Magazines 2017 Nov - Dec T.T. Shields

T.T. Shields

27 November 2017 By Kevin Flatt

The Canadian Baptist who never avoided controversy

The word controversialist is not often used today. However, it’s a good word to describe the kind of person who doesn’t shy away from a public argument, but relishes the clash of opinions.

In the history of the Church in Canada, it’s hard to find a better example of a controversialist than T. T. Shields. Not only was "the battling Baptist" involved in several controversies in his lifetime, he remains a controversial figure today.

Born in England in 1873, Thomas Todhunter Shields immigrated to Canada with his family in 1888. His father was a pastor and he followed in his footsteps. Although Shields had little formal education, he was a gifted, vivid preacher, and became pastor of the prominent Jarvis Street Baptist Church in Toronto in 1910.

At the time Shields established his pastorate, a theological approach called modernism was sweeping the Protestant churches in Canada. Modernists were known for their willingness to question traditional doctrines and even the Bible itself. They investigated the historical background of the original writing of the biblical documents, but did so using skeptical assumptions that undermined the authority of the text.

Shields, like many pastors of that time, was opposed to modernism, which he rightly saw as calling into question the whole basis of the Church’s beliefs. However, unlike many pastors, Shields’ taste for intellectual combat and fiery rhetoric led him to confront modernism head-on.

When he suspected professors at McMaster University, then a Baptist institution, of supporting modernism, Shields publicly called for their dismissal. He raised the issue of biblical authority several times at the Baptist Convention and on at least one occasion convinced them to condemn modernist views. But Shields was opposed by those who saw modernism as the way of the future, as well as those who wanted to avoid taking stands that might be divisive.

"As far as I am concerned, I will have no compromise with the enemy," Shields thundered in 1923 at the height of the controversy. "I have declared again and again that I have resigned from the diplomatic corps – I am a soldier in the field, and as God gives me strength, everywhere, as long as I live, in the name of the Lord, I will smite [modernism], and I will make it as hard as I possibly can for any liberal professor to hold his position."

Although Shields had some initial success in this pursuit, eventually his views and militancy alienated too many people in the Convention, and he was driven out in 1927. He took 30 churches with him and founded Toronto Baptist Seminary.

Historian Doug Adams has documented that Shields also carried on heated disputes with both Mitch Hepburn, the premier of Ontario, and prime minister William Lyon Mackenzie King. Shields became the darling of the news media for his pithy comments.

Unfortunately some of these were personal insults. He once joked Hepburn was "5 per cent ability and 95 per cent conceit," and dismissed him as "an intellectually diminutive imitation of Hitler." His public comments about the influence of the Catholic Church were particularly harsh, involving words like "cancer" and "parasite."

Shields’ tendency to turn small disagreements into big controversies also split his own institutions. When he dismissed the dean of his seminary W. Gordon Brown – no modernist himself – in 1949, Brown and 50 students left to found Central Baptist Seminary. Shields’ own Union of Regular Baptist Churches removed him from the presidency, and he left again to form another, very small denomination.

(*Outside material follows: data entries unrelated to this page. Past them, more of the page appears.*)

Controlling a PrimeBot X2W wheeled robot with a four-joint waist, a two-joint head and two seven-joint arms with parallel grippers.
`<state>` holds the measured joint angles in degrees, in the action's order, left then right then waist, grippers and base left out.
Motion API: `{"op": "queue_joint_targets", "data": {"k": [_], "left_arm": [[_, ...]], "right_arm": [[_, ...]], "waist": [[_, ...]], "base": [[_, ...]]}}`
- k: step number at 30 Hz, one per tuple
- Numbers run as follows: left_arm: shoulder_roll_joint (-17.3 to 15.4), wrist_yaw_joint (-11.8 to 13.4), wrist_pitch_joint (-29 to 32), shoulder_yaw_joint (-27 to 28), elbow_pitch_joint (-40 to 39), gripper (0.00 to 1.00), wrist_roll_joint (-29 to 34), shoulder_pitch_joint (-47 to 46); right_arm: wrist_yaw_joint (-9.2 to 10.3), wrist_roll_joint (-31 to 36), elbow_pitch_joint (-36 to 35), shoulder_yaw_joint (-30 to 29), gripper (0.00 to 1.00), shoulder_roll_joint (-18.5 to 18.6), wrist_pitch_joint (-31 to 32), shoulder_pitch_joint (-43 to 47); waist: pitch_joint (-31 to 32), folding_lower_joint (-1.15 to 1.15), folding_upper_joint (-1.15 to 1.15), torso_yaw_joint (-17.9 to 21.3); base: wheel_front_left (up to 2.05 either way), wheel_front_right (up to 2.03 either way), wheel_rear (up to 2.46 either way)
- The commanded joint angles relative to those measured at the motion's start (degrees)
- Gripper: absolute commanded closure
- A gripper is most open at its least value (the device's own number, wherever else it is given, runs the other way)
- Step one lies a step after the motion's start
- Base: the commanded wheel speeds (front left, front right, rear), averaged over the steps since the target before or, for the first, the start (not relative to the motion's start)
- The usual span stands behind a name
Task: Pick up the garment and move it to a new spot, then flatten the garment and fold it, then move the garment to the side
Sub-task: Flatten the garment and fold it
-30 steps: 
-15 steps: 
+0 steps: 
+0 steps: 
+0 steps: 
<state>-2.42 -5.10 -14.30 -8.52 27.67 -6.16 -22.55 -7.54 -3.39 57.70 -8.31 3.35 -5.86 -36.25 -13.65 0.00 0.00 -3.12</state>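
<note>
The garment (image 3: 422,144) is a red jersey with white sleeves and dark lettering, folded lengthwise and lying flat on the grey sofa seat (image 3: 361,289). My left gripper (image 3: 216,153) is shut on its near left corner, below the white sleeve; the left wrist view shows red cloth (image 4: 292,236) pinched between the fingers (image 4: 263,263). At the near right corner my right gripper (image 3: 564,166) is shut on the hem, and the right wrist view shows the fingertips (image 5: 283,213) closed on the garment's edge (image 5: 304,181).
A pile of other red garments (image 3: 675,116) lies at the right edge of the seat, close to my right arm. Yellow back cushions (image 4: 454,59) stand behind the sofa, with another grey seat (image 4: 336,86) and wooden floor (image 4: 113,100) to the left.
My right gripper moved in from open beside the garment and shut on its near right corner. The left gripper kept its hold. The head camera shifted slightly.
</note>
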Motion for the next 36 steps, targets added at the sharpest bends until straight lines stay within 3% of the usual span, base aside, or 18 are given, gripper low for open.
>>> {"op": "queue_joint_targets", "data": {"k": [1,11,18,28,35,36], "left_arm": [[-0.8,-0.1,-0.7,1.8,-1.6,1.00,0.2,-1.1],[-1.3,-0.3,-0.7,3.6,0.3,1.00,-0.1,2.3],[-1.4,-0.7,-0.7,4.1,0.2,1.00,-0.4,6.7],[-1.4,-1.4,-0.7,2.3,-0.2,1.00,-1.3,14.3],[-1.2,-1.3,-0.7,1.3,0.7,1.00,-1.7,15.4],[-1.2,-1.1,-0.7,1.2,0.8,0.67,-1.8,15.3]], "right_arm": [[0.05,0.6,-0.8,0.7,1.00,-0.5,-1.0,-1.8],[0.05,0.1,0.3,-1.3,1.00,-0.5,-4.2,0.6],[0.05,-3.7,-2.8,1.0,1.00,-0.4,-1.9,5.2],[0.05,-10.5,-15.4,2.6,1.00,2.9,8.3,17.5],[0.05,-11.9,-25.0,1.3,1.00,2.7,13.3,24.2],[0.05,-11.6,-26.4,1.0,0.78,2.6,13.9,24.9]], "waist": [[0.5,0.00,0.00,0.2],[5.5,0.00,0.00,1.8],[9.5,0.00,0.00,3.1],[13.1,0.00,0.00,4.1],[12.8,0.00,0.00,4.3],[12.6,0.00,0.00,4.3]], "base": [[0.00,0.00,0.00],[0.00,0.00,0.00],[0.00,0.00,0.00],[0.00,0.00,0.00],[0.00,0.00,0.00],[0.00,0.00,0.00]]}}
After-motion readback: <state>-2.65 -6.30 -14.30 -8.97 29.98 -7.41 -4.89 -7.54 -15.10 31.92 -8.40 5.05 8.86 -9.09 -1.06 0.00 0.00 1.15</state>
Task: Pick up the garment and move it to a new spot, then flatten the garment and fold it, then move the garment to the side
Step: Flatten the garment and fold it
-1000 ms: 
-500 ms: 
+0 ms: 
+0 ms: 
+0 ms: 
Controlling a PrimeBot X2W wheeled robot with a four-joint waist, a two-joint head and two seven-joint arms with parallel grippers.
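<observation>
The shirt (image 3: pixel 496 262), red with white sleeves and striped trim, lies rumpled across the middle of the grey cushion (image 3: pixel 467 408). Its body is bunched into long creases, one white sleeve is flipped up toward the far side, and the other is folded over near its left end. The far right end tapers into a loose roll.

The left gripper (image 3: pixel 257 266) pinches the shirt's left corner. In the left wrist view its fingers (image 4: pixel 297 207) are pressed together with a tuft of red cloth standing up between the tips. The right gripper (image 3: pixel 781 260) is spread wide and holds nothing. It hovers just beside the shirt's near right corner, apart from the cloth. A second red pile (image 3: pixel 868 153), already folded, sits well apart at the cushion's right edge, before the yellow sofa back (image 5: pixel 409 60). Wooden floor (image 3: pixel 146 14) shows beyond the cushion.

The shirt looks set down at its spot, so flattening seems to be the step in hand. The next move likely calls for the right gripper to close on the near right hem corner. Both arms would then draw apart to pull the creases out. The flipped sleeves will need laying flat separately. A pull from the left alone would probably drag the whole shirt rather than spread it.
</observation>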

Sadly, Shields ended up alienated not only from modernists and prominent politicians, but even from many conservative Baptists who shared his doctrinal convictions.

Yet the Church sometimes needs controversialists. The stand Shields took, and the institutions and ministries he founded, helped ensure Baptists in Canada were not won over by modernism. Less combative personalities might have quietly kept their heads down while modernism carried the day, but Shields spoke out for truth.

Apart from his controversies, Shields was also a passionate proclaimer of the gospel who saw many people come to Christ over the course of his ministry.

The challenge, then as now, is whether we can contend for what is right without tearing down our opponents or creating unnecessary enemies – in other words, whether we can avoid the extremes of harshness and indifference when truth is on the line. Can we obey the Bible’s command to speak the truth in love (Ephesians 4:15)?